§ **About this task**
The answer must consist only of the lines from the line with "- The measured" to the line with "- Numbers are", both included, exactly as they stand below.

§ **Recorded data**
-=-=-

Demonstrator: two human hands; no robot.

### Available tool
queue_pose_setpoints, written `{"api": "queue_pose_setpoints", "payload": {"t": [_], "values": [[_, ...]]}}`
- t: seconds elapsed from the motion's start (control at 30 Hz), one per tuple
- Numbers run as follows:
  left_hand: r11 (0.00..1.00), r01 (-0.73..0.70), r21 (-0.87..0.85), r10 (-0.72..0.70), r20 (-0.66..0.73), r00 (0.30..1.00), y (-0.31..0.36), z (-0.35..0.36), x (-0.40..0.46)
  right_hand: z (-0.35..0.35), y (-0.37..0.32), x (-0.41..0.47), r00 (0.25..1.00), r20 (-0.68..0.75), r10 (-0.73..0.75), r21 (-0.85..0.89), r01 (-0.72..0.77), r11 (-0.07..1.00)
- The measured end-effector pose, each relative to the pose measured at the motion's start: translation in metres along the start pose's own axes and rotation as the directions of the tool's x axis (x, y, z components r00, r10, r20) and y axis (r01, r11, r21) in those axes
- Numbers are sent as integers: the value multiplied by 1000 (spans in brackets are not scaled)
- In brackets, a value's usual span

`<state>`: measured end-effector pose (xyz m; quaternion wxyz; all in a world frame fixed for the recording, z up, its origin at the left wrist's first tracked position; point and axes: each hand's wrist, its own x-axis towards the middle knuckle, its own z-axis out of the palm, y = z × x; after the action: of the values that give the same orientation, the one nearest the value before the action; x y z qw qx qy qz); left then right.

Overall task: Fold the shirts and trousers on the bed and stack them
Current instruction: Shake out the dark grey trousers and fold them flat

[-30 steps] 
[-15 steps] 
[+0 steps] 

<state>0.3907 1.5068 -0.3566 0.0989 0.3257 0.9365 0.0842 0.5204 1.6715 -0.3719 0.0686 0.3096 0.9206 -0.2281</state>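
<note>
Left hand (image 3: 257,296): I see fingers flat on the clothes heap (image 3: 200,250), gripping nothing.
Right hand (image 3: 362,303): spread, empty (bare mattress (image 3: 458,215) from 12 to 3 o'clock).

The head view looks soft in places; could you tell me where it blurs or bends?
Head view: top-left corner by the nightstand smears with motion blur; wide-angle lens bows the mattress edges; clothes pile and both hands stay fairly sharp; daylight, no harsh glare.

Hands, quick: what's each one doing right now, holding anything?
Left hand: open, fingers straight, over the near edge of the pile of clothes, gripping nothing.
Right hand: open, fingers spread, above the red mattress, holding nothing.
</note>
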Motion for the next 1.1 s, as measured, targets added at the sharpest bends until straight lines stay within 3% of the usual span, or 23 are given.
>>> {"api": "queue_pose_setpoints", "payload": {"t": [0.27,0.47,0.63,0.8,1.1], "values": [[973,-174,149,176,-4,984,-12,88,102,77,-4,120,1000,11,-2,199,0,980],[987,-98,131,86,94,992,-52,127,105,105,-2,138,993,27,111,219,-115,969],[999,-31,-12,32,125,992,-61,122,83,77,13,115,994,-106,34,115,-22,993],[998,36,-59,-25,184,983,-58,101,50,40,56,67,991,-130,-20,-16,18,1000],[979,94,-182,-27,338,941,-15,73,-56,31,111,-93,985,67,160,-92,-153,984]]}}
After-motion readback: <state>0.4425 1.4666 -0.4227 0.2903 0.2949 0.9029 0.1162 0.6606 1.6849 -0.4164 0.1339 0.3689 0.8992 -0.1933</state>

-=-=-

§ **Task solution**
- The measured end-effector pose, each relative to the pose measured at the motion's start: translation in metres along the start pose's own axes and rotation as the directions of the tool's x axis (x, y, z components r00, r10, r20) and y axis (r01, r11, r21) in those axes
- Numbers are sent as integers: the value multiplied by 1000 (spans in brackets are not scaled)

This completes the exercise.